Ashab bunu yapınca Allah, önceki âyeti neshetti ve şu âyeti inzal buyurdu: "Allah, kişiye ancak gücünün yeteceği kadar yükler; kazandığı iyilik lehine, ettiği kötülük de aleyhinedir. Rabbimiz! Eğer unutacak veya yanılacak olursak bizi sorumlu tutma. (Resûlullah bu duayı yapınca Allah Teâla hazretleri: Pekala, yaptım buyurmuştur). Rabbimiz bizden öncekilere yüklediğin gibi bize de ağır yük yükleme! (Allah Teâla hazretleri: "Pekiyi" buyurmuştur). Rabbimiz! Bize gücümüzün yetmiyeceği şeyi taşıtma (Rabb Teâla hazretleri: "Pekiyi" dedi). Bizi affet, bizi bağışla, bize acı. Sen Mevlâmızsın, kâfirlere karşı bize yardım et (Rabb Teâla buna da "Pekiyi" demiştir).

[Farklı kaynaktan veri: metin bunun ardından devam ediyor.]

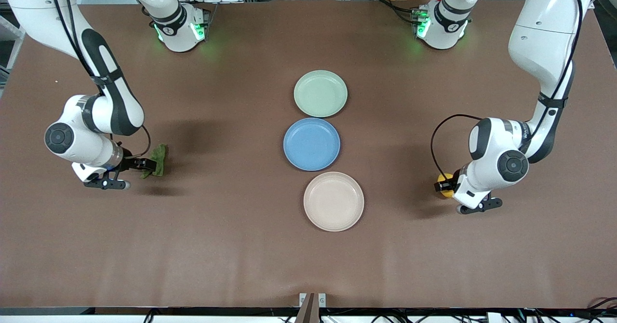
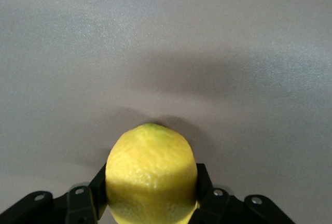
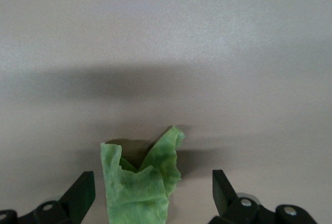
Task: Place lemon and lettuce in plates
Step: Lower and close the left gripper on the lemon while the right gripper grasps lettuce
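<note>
The yellow lemon (image 2: 151, 175) sits between the fingers of my left gripper (image 2: 151, 185), which press on both its sides, low at the table toward the left arm's end. It shows in the front view (image 1: 446, 182) at my left gripper (image 1: 441, 186). The green lettuce (image 3: 140, 185) lies between the wide-apart fingers of my right gripper (image 3: 153, 185), which do not touch it. It shows in the front view (image 1: 158, 158) at my right gripper (image 1: 146, 165), toward the right arm's end. The pale green plate (image 1: 320, 93) and the beige plate (image 1: 333, 201) are empty.
A blue plate (image 1: 312, 143) lies between the two plates in a row down the middle of the brown table (image 1: 231, 246). The arms' bases stand along the table's edge farthest from the front camera.
</note>
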Tool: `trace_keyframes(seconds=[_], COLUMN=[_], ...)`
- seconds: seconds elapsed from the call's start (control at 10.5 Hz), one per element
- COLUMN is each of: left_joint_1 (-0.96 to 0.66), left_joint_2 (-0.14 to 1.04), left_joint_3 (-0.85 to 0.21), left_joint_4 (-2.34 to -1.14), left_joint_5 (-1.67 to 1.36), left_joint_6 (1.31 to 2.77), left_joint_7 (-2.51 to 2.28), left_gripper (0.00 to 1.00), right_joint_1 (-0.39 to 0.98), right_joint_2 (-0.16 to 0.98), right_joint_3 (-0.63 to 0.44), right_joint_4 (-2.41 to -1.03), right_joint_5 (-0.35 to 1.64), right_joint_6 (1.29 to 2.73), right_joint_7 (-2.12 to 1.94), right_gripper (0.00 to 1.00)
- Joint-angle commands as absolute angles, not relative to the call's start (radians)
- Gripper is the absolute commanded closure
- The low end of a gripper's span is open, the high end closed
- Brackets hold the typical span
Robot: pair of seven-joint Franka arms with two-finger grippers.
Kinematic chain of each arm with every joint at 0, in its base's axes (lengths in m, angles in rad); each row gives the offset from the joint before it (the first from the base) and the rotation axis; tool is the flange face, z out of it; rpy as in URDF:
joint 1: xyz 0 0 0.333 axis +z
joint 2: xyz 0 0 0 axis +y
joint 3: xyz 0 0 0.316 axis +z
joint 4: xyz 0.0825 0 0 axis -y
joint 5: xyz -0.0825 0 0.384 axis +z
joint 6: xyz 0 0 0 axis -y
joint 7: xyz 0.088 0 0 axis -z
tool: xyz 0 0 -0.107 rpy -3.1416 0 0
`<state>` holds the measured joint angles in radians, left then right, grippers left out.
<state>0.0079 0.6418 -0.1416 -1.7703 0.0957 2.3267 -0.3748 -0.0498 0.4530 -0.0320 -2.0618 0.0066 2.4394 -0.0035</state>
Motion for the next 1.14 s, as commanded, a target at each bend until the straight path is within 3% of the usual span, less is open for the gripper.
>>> trace_keyframes(seconds=[0.0,0.19,0.47,0.57,0.66,0.85,1.04], left_joint_1=[0.002,-0.027,-0.08,-0.115,-0.123,-0.175,-0.233], left_joint_2=[0.641,0.65,0.672,0.679,0.678,0.684,0.684], left_joint_3=[-0.144,-0.153,-0.163,-0.16,-0.161,-0.163,-0.163], left_joint_4=[-1.746,-1.682,-1.611,-1.597,-1.589,-1.562,-1.543], left_joint_5=[0.123,0.108,0.027,-0.01,-0.014,-0.014,-0.014], left_joint_6=[2.335,2.335,2.344,2.35,2.355,2.359,2.384], left_joint_7=[-0.411,-0.422,-0.465,-0.482,-0.514,-0.611,-0.743], left_gripper=[1.0,1.0,1.0,1.0,1.0,1.0,1.0], right_joint_1=[-0.029,-0.005,-0.005,-0.003,-0.003,-0.009,-0.011], right_joint_2=[0.462,0.463,0.462,0.463,0.462,0.459,0.454], right_joint_3=[-0.028,-0.028,-0.028,-0.028,-0.028,-0.028,-0.028], right_joint_4=[-2.104,-2.167,-2.175,-2.175,-2.175,-2.175,-2.171], right_joint_5=[0.028,0.028,0.028,0.028,0.028,0.028,0.028], right_joint_6=[2.512,2.62,2.622,2.622,2.617,2.612,2.6], right_joint_7=[0.009,0.052,0.055,0.055,0.054,0.043,0.054], right_gripper=[0.0,0.0,0.0,0.14,0.35,0.69,0.93])
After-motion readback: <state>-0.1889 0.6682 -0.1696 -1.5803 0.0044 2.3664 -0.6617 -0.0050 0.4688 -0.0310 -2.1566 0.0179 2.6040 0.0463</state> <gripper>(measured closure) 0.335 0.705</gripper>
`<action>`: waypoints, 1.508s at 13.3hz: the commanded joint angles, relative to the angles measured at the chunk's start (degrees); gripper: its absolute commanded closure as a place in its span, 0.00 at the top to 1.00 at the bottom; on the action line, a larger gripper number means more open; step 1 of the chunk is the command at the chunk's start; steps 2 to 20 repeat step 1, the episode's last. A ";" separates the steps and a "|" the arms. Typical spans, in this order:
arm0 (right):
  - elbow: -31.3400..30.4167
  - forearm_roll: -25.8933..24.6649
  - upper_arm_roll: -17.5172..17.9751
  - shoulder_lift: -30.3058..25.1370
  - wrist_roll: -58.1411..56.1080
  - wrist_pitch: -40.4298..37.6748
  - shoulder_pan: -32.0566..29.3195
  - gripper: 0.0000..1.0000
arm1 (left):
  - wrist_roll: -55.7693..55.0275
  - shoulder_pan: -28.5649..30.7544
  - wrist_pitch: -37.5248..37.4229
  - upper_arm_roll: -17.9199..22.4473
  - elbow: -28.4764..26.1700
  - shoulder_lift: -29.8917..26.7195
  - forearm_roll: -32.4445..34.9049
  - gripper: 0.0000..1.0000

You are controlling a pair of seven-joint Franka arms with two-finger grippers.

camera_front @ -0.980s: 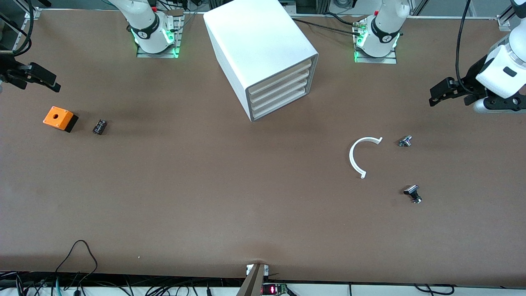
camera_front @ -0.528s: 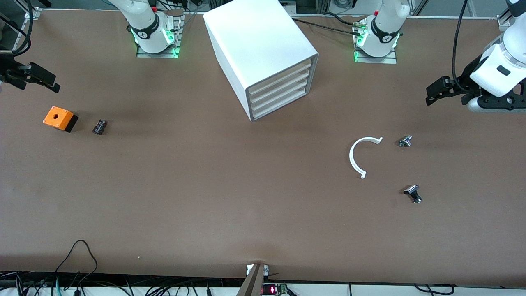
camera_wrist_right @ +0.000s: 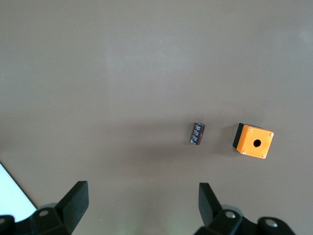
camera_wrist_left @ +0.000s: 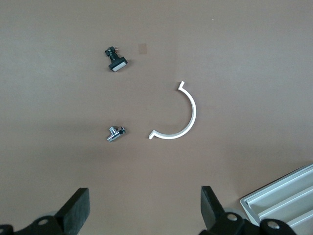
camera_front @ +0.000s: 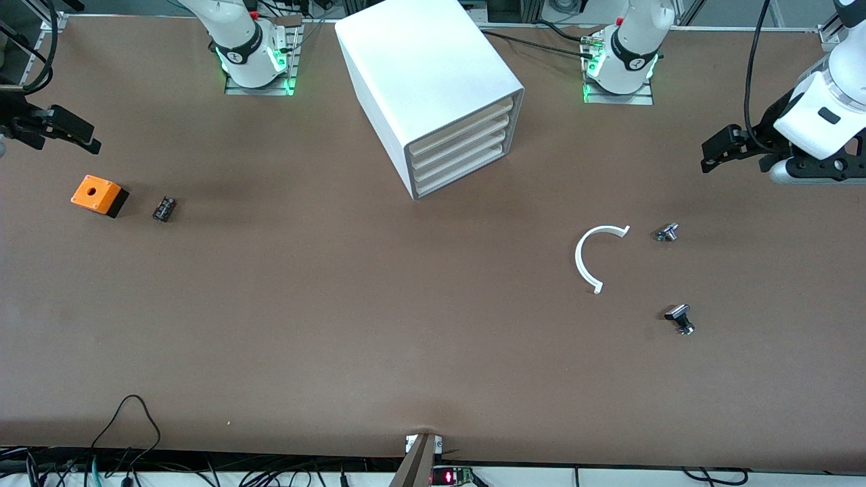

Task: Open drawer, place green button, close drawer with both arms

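The white cabinet stands near the robots' bases with its four cream drawer fronts all shut. The lower drawer is flush with the others, and a corner of the drawer fronts shows in the left wrist view. No green-capped button shows in any view. My left gripper is open and empty, up over the table's left-arm end; its jaws stand wide apart in the left wrist view. My right gripper is open and empty over the right-arm end, above the orange box; its own view shows the jaws wide apart.
An orange box with a hole and a small dark block lie at the right-arm end. A white C-shaped strip, a silver small part and a black-and-silver part lie toward the left-arm end.
My left gripper has lifted a little and shifted slightly toward the bases, then held still. My right gripper has barely moved. Nothing on the table has moved.
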 commanded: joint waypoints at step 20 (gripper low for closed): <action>1.54 -0.72 -0.05 0.78 -0.50 -0.87 0.10 1.00 | 0.91 -0.30 -1.53 0.00 1.92 0.68 1.39 1.00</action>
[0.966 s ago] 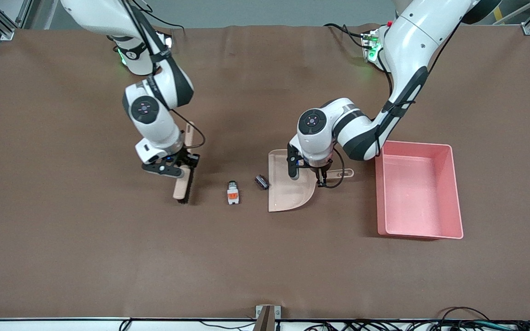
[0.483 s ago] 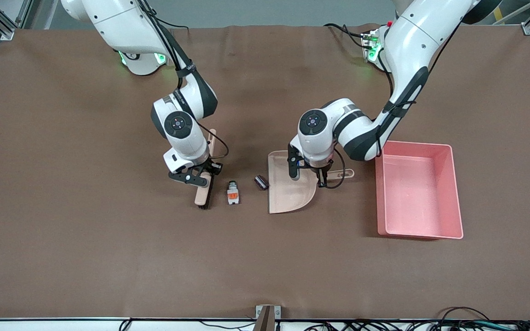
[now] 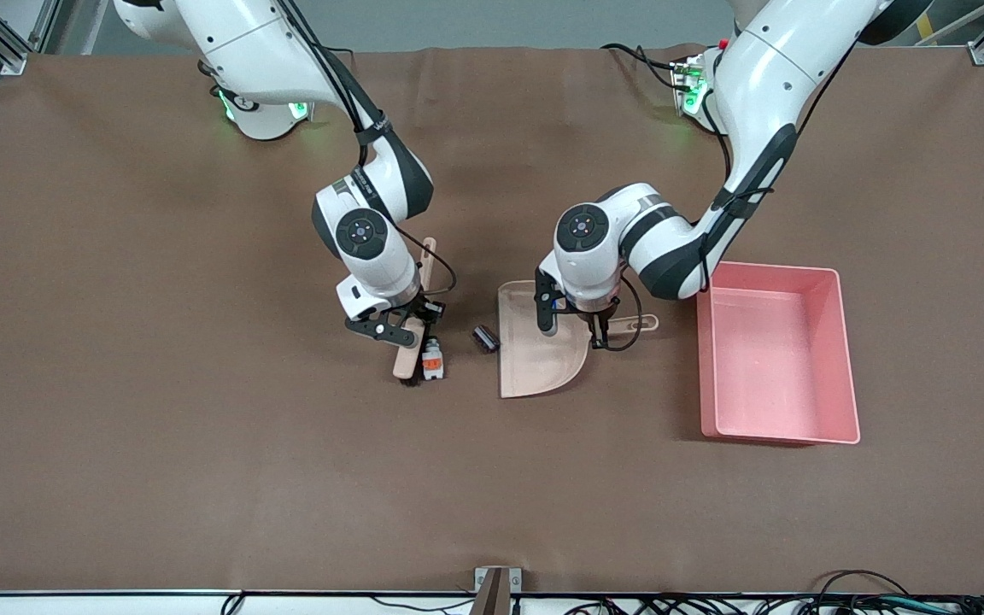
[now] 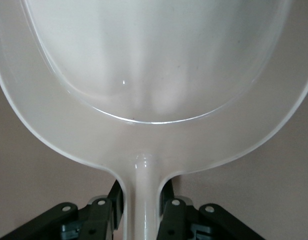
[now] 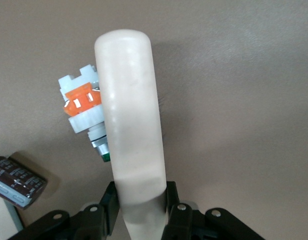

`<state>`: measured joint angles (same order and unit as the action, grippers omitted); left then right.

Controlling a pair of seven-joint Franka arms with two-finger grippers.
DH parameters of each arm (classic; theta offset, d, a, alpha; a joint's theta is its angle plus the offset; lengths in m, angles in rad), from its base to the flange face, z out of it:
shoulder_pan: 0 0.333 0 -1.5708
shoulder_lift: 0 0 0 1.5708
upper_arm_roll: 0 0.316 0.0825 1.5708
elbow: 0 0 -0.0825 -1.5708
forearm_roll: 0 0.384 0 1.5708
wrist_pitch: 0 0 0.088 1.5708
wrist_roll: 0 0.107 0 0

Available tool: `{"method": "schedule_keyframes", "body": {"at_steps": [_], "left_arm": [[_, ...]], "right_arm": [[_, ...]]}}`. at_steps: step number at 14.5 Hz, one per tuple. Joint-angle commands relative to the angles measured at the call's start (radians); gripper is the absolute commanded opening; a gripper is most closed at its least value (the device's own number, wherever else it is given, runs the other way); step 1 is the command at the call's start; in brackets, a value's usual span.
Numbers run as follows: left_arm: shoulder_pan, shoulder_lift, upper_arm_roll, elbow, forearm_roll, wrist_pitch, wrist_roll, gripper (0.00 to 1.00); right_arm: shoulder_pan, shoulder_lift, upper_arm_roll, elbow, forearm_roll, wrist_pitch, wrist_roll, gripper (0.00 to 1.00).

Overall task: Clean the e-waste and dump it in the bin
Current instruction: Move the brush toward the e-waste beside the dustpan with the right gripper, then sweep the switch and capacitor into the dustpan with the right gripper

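The white-grey component with an orange label (image 3: pixel 431 360) lay on the brown table (image 3: pixel 159 427) touching the head of the beige brush (image 3: pixel 411 342), which the right gripper (image 3: pixel 407 323) clamped by its handle, fingers closed tight around it. In the right wrist view the component (image 5: pixel 86 112) sat pressed against the side of the brush (image 5: pixel 131 125), with the dark ribbed block (image 5: pixel 16 181) apart from it near the frame's corner. That dark block (image 3: pixel 485 338) rested just beside the open lip of the beige dustpan (image 3: pixel 535 363), toward the left arm's end of the table from the component and brush. The left gripper (image 3: pixel 596 327) held the dustpan by its thin handle, fingers (image 4: pixel 106 215) pinched on either side of the stem, the dustpan (image 4: pixel 154 75) filling the left wrist view. The right arm reached down from its base, wrist angled over the brush; the left arm bent sharply at the elbow, wrist pointing down. The pink bin (image 3: pixel 778 427) stood just beside the dustpan's handle, nearer the left arm's end of the table.
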<state>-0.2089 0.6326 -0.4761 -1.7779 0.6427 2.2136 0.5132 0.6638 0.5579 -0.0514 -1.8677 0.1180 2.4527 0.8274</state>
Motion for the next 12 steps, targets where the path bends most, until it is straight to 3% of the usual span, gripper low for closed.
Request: {"method": "schedule_keyframes", "body": {"at_steps": [1,8,12], "left_arm": [[-0.004,-0.004,-0.004,0.014,0.018,-0.002,0.013,0.18],[-0.020,0.012,-0.003,0.035,0.018,-0.012,0.010,0.16],[-0.067,0.048,-0.003,0.113,0.018,-0.132,0.008,0.15]], "right_arm": [[-0.001,0.019,0.010,0.039,0.017,-0.021,0.010,0.01],[0.016,0.023,0.015,0.048,0.017,-0.020,0.001,0.01],[0.049,0.080,0.016,0.131,0.020,-0.024,0.007,0.01]]}}
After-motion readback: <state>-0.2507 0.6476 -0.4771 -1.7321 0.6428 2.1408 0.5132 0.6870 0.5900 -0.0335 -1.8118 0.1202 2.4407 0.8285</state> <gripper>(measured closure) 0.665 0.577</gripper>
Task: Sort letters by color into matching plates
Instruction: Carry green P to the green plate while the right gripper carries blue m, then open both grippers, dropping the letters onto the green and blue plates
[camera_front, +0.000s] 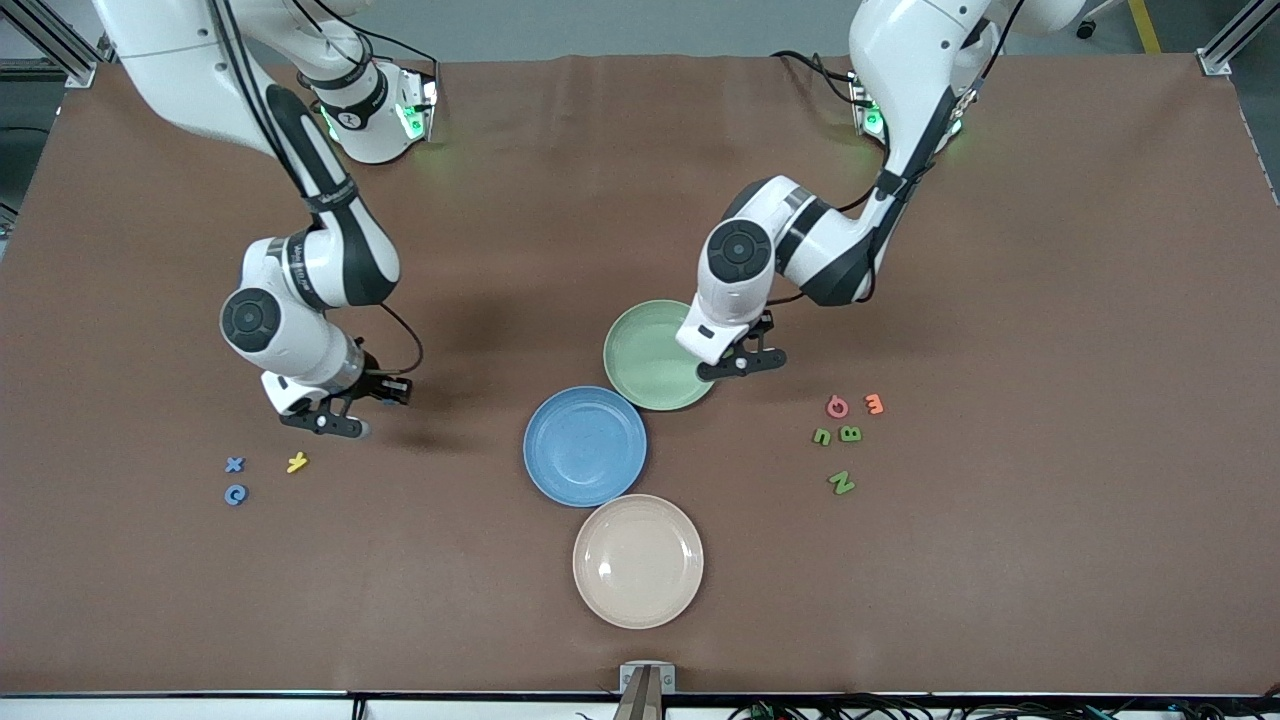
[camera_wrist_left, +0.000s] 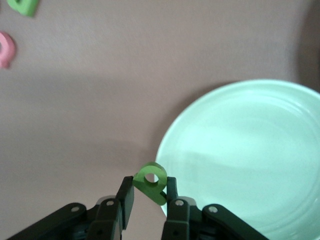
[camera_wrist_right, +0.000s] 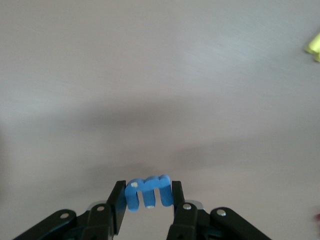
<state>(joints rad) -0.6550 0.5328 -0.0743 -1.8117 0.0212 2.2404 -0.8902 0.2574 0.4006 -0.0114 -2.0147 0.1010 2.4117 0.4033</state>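
The left pincer (camera_wrist_left: 147, 192), clamped on a green letter (camera_wrist_left: 151, 181) at the green plate's (camera_front: 640, 350) rim mid-frame, could drop it onto the bench if released early, while the right pincer (camera_wrist_right: 148, 197) pinches a blue letter (camera_wrist_right: 148, 190) at left.

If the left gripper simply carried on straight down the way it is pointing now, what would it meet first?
Most likely the pale green plate: the left gripper, shut on a green letter, hangs over its rim. Depth is unclear, so it might just reach bare table beside the rim.
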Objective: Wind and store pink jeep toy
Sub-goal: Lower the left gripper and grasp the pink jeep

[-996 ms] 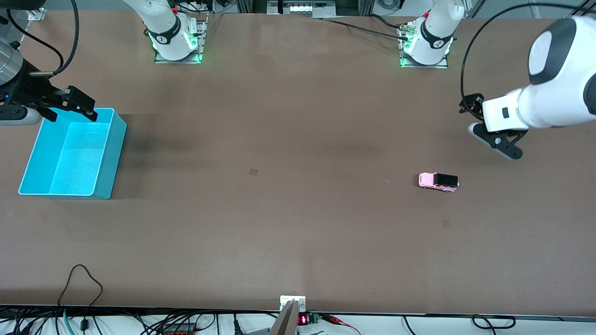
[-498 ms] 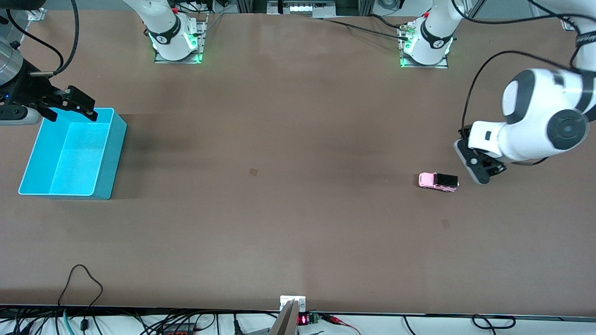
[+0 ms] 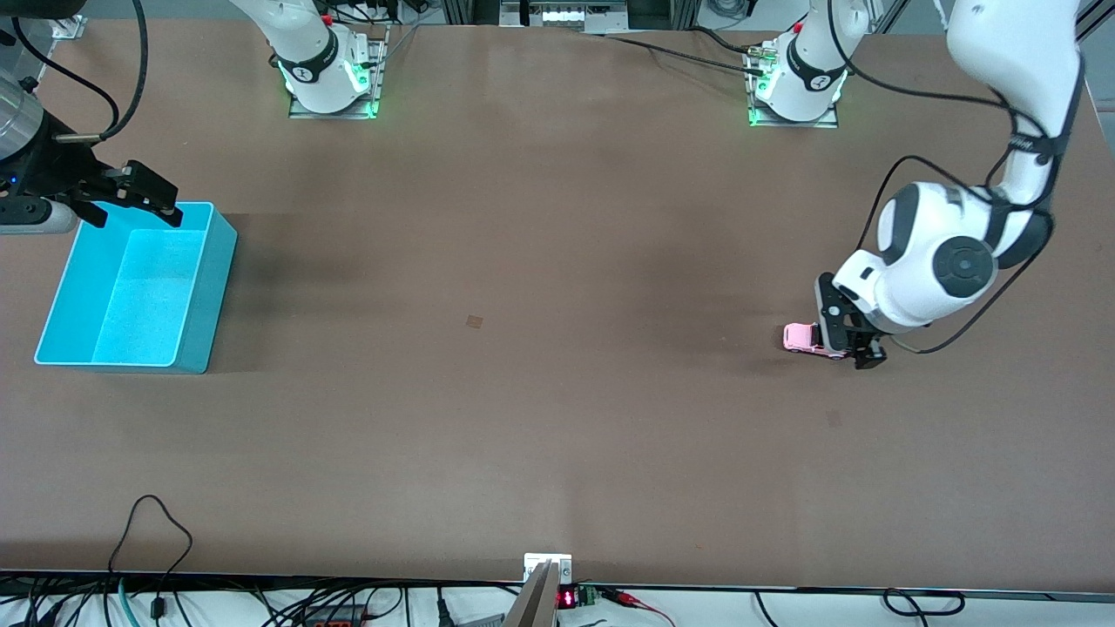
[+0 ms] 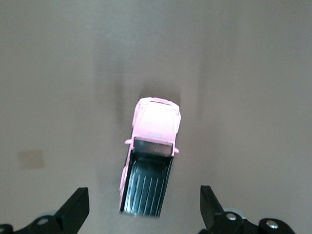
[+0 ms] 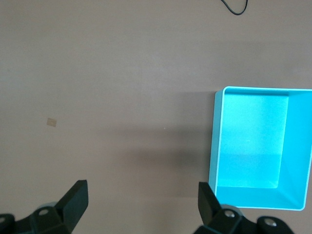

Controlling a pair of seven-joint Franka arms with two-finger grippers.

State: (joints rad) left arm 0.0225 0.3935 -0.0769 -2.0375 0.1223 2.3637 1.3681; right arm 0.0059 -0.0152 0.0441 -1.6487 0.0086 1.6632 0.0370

[3-367] – İnsan veya hayvanlardan her nesle de ümmet denmektedir. Bu mânada hadiste Rasûlullah (a.s.) Efendimiz şöyle buyurmuştur : Köpekler tesbih eden bir ümmet olmasalardı, hepsinin öldürülmesini emrederdim!...

[3-503] – Hz. Ömer (radıyallahu anh) anlatıyor: Bedir savaşında Hz. Peygamber (aleyhissalâtu vesselâm) (esirlerin serbest bırakılmaları mukabilinde) fidye-i necat alınca Cenâb-ı Hakk şu ayeti indirdi: "Yeryüzünde savaşırken, düşmanı yere sermeden esir almak hiçbir Peygambere yaraşmaz. Geçici dünya malını istiyorsunuz. Oysa Allah, âhireti kazanmanızı ister. Allah güçlüdür, hakimdir. Daha önceden Allah'tan verilmiş bir hüküm olmasaydı, aldıklarınızdan ötürü size büyük bir azab erişirdi. Elde ettiğiniz ganimetleri temiz ve helâl olarak yiyin..." (Enfal 67-69). Ganimetler, sonradan helâl kılındı."

Geçmiş milletler savaşlarda ganimet alır , fakat istifade edemezlermiş. Hepsi bir araya yığılır , beklenirmiş.Gazvelerin Allah indinde makbuliyetine alamet olarak gökten inen bir ateş hepsini yakarmış. Bu durumu anlatan bir sahiheyn  hadisi şöyle tamamlar: Ganimetin bize helal kılınışının sebebi , Cenab-ı Hakk’ın aczimizi , za’fımızı dikkâte almış olmasıdır , bunun için bize helal kıldı.

[3-511] – Rasûlullah (a.s.) Şöyle buyurdular : Müslümanlarla Yahudiler harp etmedikçe kıyamet kopmayacaktır.O harpte Müslümanlar (galip gelerek) Yahudileri öldüreceklerdir. Öyle ki , Yahudi taşın ve ağacın arkasına saklanacak da , taş ve ağaç ; ey Müslüman , ey Allah’ın kulu şu arkamdaki Yahudidir , hemen gel de öldür onu … diye haber verecektir. Sadece garkad ağacı müstesna. Çünkü o Yahudilerin ağaçlarındandır.